-- Instructions for the task --
The answer must restate the listing word for word, without its images.

-- Data --
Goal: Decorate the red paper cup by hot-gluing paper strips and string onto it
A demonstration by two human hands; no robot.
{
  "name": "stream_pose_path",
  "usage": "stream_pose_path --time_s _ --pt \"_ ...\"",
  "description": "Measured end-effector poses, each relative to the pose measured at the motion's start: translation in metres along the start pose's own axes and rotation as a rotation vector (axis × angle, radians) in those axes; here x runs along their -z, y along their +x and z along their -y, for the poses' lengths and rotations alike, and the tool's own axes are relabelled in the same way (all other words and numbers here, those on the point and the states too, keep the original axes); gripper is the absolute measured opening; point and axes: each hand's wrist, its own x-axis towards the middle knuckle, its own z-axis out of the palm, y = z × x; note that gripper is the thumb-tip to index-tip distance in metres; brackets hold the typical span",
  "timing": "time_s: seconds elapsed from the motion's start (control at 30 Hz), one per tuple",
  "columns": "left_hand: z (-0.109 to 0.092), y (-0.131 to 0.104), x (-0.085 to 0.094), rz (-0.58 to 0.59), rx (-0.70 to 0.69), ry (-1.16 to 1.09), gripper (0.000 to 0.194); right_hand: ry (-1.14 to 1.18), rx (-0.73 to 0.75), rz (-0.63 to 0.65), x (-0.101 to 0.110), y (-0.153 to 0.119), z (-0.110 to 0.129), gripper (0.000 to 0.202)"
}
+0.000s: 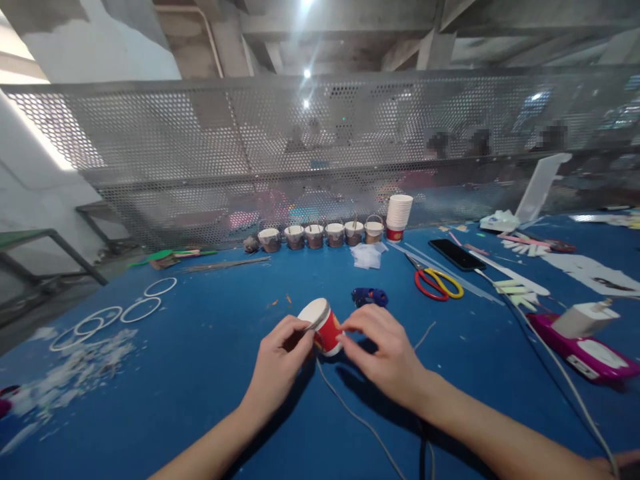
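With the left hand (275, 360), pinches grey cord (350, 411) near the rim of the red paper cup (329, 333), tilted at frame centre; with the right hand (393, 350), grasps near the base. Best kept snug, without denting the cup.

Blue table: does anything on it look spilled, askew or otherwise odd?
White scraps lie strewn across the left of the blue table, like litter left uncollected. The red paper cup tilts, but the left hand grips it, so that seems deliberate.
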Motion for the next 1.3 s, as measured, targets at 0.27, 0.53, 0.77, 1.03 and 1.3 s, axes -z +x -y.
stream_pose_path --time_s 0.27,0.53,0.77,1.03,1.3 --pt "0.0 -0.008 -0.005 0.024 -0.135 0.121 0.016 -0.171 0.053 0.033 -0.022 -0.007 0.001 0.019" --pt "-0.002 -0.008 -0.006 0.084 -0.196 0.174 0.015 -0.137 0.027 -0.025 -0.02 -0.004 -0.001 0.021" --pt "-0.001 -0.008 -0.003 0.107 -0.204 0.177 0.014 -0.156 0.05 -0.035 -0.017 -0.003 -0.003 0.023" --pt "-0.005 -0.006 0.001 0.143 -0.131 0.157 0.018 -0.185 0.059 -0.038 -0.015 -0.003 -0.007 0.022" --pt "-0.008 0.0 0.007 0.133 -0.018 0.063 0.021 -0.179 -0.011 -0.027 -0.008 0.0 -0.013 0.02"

-- Result of this task --
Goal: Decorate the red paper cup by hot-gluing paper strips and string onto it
A demonstration by two human hands; no robot.
{
  "name": "stream_pose_path",
  "usage": "stream_pose_path --time_s _ --pt \"_ ...\"",
  "description": "Measured end-effector poses, each relative to the pose measured at the motion's start: translation in metres along the start pose's own axes and rotation as a rotation vector (axis × angle, radians) in those axes; here x runs along their -z, y along their +x and z along their -y, for the poses' lengths and rotations alike, and the tool's own axes are relabelled in the same way (all other words and numbers here, those on the point and the states too, keep the original axes); gripper is the absolute measured opening; point and axes: each hand's wrist, its own x-axis towards the middle knuckle, its own z-axis out of the palm, y = z × x; note that gripper is the thumb-tip to index-tip distance in metres; brackets hold the typical span",
  "timing": "time_s: seconds elapsed from the motion's start (control at 30 Hz), one per tuple",
  "columns": "left_hand: z (-0.109 to 0.092), y (-0.131 to 0.104), x (-0.085 to 0.094), rz (-0.58 to 0.59), rx (-0.70 to 0.69), ry (-1.16 to 1.09), gripper (0.000 to 0.194); right_hand: ry (-1.14 to 1.18), rx (-0.73 to 0.75), rz (-0.63 to 0.65), x (-0.101 to 0.110), y (-0.153 to 0.119), z (-0.110 to 0.129), gripper (0.000 to 0.202)"
}
+0.000s: 
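With the left hand (275, 360), pinches grey cord (350, 411) near the rim of the red paper cup (329, 333), tilted at frame centre; with the right hand (393, 350), grasps near the base. Best kept snug, without denting the cup.

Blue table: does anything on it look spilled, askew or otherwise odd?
White scraps lie strewn across the left of the blue table, like litter left uncollected. The red paper cup tilts, but the left hand grips it, so that seems deliberate.
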Motion for the next 1.3 s, as measured, targets at 0.27, 0.53, 0.77, 1.03 and 1.3 s, axes -z +x -y.
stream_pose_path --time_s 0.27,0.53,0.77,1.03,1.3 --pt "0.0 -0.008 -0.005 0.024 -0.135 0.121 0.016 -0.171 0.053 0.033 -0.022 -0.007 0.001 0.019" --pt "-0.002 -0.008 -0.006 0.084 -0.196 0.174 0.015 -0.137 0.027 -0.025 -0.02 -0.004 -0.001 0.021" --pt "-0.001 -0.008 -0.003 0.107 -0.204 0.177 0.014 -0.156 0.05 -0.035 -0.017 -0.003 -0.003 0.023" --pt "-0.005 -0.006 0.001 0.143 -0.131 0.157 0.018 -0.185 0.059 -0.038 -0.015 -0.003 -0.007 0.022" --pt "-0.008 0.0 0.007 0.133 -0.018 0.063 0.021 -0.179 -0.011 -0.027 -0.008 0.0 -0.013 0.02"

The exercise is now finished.